Aim of the exercise:
Lines below that include "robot" are the answer; copy each one.

Records from a dataset:
· · ·
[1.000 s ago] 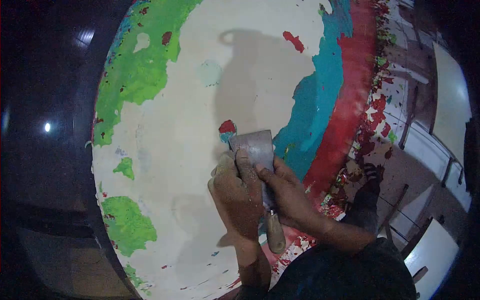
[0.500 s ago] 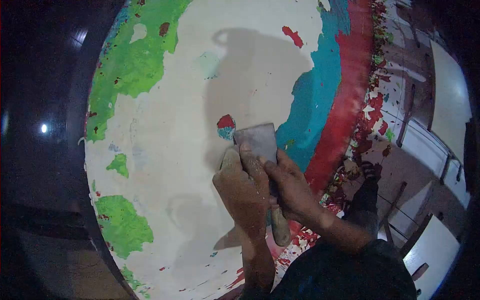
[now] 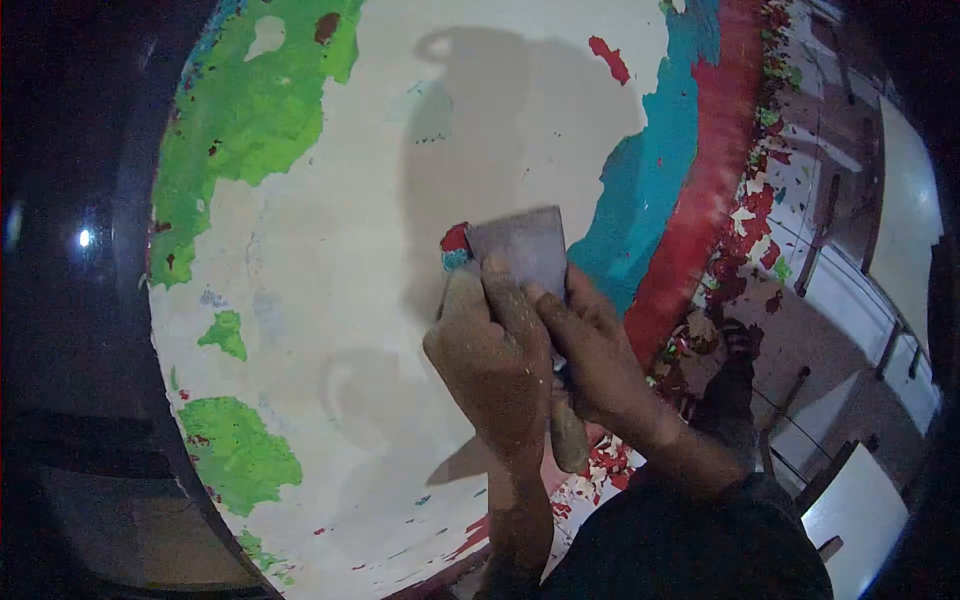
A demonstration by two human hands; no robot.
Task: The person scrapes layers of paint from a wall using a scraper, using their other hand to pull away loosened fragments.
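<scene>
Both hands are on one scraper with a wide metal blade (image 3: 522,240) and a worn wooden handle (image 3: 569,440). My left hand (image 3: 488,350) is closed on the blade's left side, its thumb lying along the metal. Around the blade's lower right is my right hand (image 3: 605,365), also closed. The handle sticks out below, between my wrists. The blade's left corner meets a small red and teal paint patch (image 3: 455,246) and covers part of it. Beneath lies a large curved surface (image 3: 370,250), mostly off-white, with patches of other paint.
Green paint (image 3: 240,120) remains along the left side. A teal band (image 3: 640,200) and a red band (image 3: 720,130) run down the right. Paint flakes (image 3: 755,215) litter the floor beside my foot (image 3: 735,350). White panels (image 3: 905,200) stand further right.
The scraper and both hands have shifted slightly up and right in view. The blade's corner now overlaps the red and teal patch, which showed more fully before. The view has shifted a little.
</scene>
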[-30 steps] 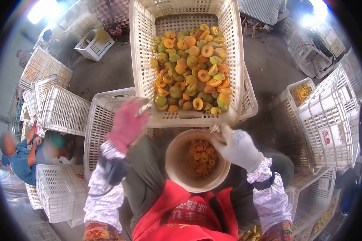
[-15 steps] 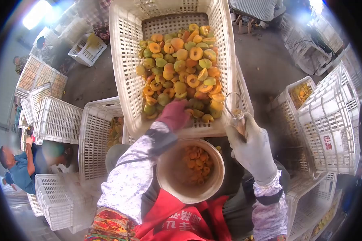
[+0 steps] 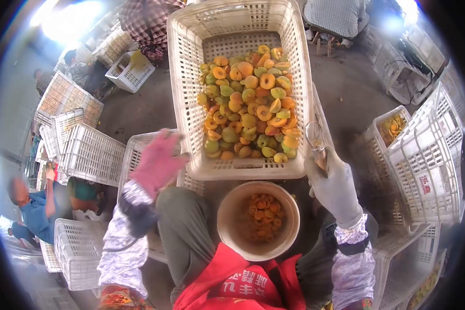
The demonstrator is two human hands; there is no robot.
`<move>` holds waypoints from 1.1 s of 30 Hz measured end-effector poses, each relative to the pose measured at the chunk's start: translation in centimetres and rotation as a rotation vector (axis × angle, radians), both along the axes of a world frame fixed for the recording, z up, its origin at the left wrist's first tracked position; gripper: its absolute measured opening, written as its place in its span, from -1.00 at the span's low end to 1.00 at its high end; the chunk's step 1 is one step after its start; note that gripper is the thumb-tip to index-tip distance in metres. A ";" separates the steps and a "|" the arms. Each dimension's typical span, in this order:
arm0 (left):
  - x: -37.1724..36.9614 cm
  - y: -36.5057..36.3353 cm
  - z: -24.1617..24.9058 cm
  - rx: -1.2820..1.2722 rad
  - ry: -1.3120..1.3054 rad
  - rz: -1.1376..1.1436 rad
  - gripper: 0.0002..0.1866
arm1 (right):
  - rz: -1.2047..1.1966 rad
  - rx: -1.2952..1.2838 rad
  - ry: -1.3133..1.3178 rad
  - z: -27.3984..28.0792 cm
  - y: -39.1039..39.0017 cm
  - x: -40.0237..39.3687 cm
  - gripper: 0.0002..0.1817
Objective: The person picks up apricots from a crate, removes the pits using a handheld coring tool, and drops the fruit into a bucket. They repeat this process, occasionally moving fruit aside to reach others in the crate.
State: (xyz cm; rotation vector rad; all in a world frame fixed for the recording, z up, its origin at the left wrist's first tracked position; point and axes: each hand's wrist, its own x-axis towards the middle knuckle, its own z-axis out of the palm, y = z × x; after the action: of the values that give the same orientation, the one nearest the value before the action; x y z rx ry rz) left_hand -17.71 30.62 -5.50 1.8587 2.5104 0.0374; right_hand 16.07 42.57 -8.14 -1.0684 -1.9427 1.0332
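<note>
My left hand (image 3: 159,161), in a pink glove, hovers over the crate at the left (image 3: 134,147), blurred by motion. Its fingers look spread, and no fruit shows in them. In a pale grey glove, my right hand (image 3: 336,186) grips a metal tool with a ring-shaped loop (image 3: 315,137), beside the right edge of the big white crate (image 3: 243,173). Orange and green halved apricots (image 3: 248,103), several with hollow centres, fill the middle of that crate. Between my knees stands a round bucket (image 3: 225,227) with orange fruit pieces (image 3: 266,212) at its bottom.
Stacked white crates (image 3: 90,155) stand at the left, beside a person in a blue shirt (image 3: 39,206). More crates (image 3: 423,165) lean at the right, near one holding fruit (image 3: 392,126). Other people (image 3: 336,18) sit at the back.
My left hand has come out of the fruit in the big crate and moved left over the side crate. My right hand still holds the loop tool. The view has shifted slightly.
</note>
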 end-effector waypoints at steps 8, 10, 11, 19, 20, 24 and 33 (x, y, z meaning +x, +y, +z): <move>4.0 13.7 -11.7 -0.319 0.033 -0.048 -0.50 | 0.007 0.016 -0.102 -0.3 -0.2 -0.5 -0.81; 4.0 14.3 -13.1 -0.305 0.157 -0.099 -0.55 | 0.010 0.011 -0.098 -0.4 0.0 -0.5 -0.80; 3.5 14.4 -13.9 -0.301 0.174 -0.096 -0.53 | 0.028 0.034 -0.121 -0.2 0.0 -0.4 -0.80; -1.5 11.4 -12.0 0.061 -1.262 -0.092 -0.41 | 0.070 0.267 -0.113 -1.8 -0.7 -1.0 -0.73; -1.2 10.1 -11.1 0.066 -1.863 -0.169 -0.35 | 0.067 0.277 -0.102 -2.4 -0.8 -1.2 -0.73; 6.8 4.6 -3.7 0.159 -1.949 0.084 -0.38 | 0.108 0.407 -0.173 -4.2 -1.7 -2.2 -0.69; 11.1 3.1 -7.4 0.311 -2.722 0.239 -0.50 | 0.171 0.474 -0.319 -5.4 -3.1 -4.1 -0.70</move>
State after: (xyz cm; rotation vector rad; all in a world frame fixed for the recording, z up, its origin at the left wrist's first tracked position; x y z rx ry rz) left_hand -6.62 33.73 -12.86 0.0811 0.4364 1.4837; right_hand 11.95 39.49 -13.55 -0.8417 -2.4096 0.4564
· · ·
Response box:
A demonstration by two human hands; no robot.
The demonstrator is two human hands; there is no robot.

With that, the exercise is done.